J'étais si jeune et si vulnérable.  Je ne connaissais rien à la vie et j'apprenais trop vite.  Je savais tout de la mort et rien de l'amour.

La mort était complètement entrée dans nos vies.  Mes camarades tombaient sans cesse autour de moi.  Chacune pensait que, tôt ou tard, elle allait mourir.  Nous en avions oublié ce que c'est que le deuil.  Pleurer la mort d'une autre nous aurait fait mourir. Il fallait à la fois tout voir et ne rien voir.

Pour continuer à vivre, il faut oublier, sinon on meurt.

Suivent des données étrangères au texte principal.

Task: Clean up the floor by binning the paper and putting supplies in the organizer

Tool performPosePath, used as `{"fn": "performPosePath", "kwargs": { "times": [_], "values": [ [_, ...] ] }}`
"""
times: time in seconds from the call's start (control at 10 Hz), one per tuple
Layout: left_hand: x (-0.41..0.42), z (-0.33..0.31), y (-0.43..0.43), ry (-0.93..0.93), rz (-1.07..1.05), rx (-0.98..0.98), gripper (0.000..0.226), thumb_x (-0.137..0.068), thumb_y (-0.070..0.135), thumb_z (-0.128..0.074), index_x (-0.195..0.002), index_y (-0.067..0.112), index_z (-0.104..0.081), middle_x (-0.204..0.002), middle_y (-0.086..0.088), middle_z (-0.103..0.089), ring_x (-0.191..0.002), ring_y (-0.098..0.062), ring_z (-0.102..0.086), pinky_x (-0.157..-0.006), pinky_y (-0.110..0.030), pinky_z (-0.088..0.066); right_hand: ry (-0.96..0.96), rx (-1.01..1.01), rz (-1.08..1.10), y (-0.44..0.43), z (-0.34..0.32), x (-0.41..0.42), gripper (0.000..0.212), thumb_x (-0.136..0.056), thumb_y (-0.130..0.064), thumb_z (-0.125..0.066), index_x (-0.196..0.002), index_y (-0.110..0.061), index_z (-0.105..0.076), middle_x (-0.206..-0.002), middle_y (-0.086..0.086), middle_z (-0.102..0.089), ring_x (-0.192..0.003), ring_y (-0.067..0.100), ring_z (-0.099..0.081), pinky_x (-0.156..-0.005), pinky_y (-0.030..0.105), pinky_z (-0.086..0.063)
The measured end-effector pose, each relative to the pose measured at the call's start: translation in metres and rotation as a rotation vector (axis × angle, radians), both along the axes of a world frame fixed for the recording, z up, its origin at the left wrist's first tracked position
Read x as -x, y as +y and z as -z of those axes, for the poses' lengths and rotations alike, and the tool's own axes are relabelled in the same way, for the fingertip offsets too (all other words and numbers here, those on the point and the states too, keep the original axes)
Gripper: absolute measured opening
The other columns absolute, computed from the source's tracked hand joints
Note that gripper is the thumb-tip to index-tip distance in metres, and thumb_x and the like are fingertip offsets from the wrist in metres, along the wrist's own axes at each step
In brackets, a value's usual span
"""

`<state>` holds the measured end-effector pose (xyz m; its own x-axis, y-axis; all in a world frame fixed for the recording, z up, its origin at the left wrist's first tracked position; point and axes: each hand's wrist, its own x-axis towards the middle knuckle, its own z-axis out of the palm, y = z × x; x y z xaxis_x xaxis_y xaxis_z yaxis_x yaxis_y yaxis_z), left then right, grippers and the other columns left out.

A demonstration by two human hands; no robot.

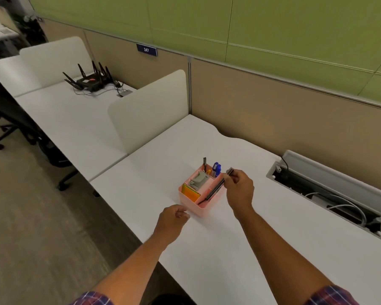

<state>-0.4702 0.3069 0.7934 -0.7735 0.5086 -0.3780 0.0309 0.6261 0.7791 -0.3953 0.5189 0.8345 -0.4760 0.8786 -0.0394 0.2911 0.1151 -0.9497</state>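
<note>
A pink organizer [195, 208] stands on the white desk [218, 249]. Inside it are blue pens [216, 168], a grey stapler [198, 180], orange and green sticky notes [191, 193] and a dark upright pen [205, 163]. My right hand [240, 188] pinches the top of a long dark ruler-like strip [218, 187], which slants down into the organizer's right compartment. My left hand [174, 219] rests curled on the desk just in front of the organizer's near left corner, holding nothing. No paper or bin is in view.
An open cable tray [330, 194] with white cables is sunk in the desk at right. White dividers [150, 111] separate the desks. A black router [90, 81] sits on the neighbouring desk. Office chairs [20, 128] and carpet lie to the left.
</note>
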Motion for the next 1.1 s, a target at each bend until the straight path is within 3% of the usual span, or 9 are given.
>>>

Chez les déportés survivants, les souvenirs sont parfois incertains.  Il faut les prendre comme ils viennent.  Moi, je suis sûre de mes souvenirs.  Je me souviens de mes mauvaises actions autant que des bonnes.  Je n'oublie rien des circonstances .  Je n'ai pas honte de parler de ce que je crois avoir commis de mauvais et même d'atroce.  Ce qui est mal est aussi important, et même plus important que ce qui est bien?  Je me dis souvent : "Tu as été bonne une fois, mais tant de fois tu as été du mauvais côté, tu as commis des saloperies".  Il y avait tant d'occasions au camp de commettre des saloperies.  Les travaux épouvantables que j'ai dû accomplir à la fin m'apparaissent aujourd'hui comme des saloperies, même si je n'avais pas le choix.  J'ai creusé des trous pour brûler les Hongroises, je n'avais pas le choix et je l'ai fait. J'avais le sentiment de commettre le mal, car c'était une façon de participer à la mort des autres.  Certaines filles ont dit non.  Elles sont parties à la chambre à gaz.  Moi, je n'ai pas dit non.

Je commençais à comprendre la règle d'or : si tu supportes l'humiliation, tu vivras, si tu ne supportes pas, tu crèveras. 

La souffrance du camp était si énorme qu'elle a effacé tout le reste.

Quand je suis revenue, j'étais morte.  Il fallait que je retrouve mon âme.

Je ne crois toujours pas en Dieu.  En même temps, je sais qu'on en a toujours besoin.  C'est notre seul garant et c'est une chose terrible à dire.  Je crains que d'autres horreurs ne nous attendent et je ne pense pas que les religions nous protègent. 

Je n'ai jamais quitté le camp. (...) Le vrai camp ne s'en va jamais.  Il est au fond de moi. Je ne crains personne et, pourtant, toute forme d'autorité me fait trembler.

L'horreur, la vraie, c'est la déportation.  C'est d'être confronté si jeune au pire de l'humanité.

Au retour, beaucoup de survivants ont voulu des enfants.  Pas moi.  J'ai dominé mon corps pour ne pas en avoir.